Paco Azorín inunda el Auditorio Adán Martín en su adaptación escénica de la partitura del compositor brasileño, que llega a España con siete décadas de retraso de la mano del director Luiz Fernando Malheiro

Heitor Villa-Lobos descubrió a Lorca en Nueva York. Fueron sus amigos Hugh Ross y John Blankenship, dos figuras muy influyentes en la vida musical estadounidense, quienes le propusieron escribir una ópera de “alcance universal” a partir de Yerma. Contaban incluso con la complicidad del poeta Alastair Reid para adaptar el libreto al inglés, pero cuando el compositor brasileño leyó la obra en 1955 —en la recién publicada edición de Aguilar que prologó Jorge Guillén— se negó en rotundo a tocar una sola coma. “Todo en

>Yerma es música”, dijo entonces. “Poco puede aportar la traducción más fiel a un texto que contiene ya su propia melodía”. Y, sin esperar una respuesta en firme de sus mecenas, se puso a trabajar de manera febril, casi atropellada, en una partitura que se busca a sí misma en la sonoridad del drama lorquiano. Solo cuando salió del trance, Villa-Lobos reparó en que nadie, tampoco él mismo, se había tomado la molestia de gestionar los derechos de la obra original.
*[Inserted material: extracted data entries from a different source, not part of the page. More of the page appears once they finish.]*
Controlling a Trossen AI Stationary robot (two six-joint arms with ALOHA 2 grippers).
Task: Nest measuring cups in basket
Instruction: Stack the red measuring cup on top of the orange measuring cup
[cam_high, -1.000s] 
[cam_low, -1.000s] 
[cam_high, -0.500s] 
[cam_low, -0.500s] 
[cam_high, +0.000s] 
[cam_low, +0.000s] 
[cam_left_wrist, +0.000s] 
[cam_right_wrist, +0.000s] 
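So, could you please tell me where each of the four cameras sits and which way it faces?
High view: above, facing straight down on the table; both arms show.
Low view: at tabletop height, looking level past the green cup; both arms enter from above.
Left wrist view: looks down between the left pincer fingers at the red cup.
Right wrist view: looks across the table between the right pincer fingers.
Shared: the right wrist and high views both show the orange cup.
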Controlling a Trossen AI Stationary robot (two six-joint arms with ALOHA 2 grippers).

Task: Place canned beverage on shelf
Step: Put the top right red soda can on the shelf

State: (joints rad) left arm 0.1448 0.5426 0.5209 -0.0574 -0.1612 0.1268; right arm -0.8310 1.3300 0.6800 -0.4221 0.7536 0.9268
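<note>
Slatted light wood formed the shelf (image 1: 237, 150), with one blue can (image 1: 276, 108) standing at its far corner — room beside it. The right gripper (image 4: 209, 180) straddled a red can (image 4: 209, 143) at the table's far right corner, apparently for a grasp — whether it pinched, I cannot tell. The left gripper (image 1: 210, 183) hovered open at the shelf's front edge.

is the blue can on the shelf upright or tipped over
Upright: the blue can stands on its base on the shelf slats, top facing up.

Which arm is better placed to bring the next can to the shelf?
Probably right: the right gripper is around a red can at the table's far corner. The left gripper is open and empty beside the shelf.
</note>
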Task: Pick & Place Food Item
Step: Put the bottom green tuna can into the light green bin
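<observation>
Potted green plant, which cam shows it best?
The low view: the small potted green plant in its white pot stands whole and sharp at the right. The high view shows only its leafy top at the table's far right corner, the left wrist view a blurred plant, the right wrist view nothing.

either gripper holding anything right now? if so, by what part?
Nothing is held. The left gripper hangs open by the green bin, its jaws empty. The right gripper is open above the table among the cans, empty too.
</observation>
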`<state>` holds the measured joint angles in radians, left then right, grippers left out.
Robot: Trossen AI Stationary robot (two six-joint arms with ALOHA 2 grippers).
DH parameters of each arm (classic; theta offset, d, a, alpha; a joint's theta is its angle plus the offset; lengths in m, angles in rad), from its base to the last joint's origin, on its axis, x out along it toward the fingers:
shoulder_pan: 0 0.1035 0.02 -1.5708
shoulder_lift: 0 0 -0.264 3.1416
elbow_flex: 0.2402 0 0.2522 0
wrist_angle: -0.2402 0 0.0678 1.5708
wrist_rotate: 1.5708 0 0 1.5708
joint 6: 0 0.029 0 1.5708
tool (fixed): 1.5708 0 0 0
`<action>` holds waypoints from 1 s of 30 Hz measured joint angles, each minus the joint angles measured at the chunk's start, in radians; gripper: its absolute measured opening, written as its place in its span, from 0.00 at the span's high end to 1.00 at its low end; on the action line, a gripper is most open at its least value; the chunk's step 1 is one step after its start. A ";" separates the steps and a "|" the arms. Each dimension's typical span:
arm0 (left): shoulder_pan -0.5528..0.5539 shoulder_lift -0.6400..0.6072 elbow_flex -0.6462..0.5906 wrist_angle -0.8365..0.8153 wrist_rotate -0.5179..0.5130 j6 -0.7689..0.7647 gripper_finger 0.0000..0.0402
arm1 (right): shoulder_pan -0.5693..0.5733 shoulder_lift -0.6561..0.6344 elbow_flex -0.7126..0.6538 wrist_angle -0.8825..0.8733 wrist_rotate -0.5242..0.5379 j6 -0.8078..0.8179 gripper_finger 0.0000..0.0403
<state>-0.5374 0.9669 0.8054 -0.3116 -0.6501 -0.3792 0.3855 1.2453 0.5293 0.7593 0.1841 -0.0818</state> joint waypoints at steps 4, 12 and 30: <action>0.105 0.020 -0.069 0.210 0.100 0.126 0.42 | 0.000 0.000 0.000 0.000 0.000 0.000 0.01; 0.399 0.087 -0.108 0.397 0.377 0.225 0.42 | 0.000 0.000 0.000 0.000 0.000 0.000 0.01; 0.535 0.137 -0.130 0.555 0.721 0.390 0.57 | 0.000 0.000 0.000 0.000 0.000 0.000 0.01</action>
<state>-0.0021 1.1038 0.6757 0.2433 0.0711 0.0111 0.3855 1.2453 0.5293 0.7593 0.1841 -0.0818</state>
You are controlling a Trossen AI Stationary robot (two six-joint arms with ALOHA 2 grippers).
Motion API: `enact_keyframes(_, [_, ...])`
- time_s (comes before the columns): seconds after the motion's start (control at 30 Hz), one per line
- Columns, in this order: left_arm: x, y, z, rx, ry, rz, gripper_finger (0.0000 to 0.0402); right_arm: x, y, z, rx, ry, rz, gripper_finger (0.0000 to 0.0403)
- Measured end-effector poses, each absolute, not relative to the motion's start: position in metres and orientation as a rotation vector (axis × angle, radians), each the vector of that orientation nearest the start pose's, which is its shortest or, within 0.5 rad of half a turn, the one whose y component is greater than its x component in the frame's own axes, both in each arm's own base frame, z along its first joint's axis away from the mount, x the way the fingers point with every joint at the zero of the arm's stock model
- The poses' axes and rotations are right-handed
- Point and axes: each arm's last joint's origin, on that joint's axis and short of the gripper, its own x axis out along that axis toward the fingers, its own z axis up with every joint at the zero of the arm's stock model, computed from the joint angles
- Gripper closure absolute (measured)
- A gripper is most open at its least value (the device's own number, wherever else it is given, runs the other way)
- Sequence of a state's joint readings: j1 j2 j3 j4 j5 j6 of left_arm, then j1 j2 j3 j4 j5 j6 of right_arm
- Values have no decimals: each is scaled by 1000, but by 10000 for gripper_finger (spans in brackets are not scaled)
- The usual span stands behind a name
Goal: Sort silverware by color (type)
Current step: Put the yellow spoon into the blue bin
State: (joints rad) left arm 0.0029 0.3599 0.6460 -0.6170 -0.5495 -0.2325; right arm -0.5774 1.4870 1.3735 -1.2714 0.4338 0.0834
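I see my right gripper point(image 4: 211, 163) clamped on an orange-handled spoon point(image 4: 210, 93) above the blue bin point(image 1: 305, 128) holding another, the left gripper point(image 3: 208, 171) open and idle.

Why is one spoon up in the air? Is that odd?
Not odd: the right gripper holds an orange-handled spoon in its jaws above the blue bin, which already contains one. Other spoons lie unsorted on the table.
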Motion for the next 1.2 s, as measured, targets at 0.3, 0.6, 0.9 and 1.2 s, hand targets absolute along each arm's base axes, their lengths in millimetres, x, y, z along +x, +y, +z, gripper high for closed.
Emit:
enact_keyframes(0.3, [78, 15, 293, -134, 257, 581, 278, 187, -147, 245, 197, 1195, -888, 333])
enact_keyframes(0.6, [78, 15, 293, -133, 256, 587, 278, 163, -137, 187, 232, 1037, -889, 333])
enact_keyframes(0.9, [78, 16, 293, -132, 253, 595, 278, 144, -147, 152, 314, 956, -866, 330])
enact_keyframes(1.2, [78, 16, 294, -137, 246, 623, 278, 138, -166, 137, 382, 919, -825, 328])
Esa es la principal razón por la que Yerma, que pasó a ser de dominio público en 2017, se estrena ahora en España con casi siete décadas de retraso. Pero no la única. “Hablamos de una ópera tremendamente compleja, con casi 20 solistas, lo que requiere de una gran artillería escénica”, cuenta Paco Azorín, director del montaje que eleva el telón este martes en el Auditorio de Tenerife Adán Martín, en una coproducción con el Teatro de la Zarzuela y los Festivales de Ópera del Amazonas, en Manaos, y de Belém, en Pará. En el exigente papel protagonista se alternarán las sopranos Berna Perles y María Miró, al frente de un reparto en el que figuran el tenor Alejandro Roy (como Juan), el barítono Javier Castañeda (Víctor) y las mezzos María José Montiel (Dolores) y Anna Gomà (María). “Más que presión ante el esperado estreno escénico de Yerma en Europa, siento el entusiasmo de poder saldar una deuda histórica del repertorio lírico”, celebra Azorín.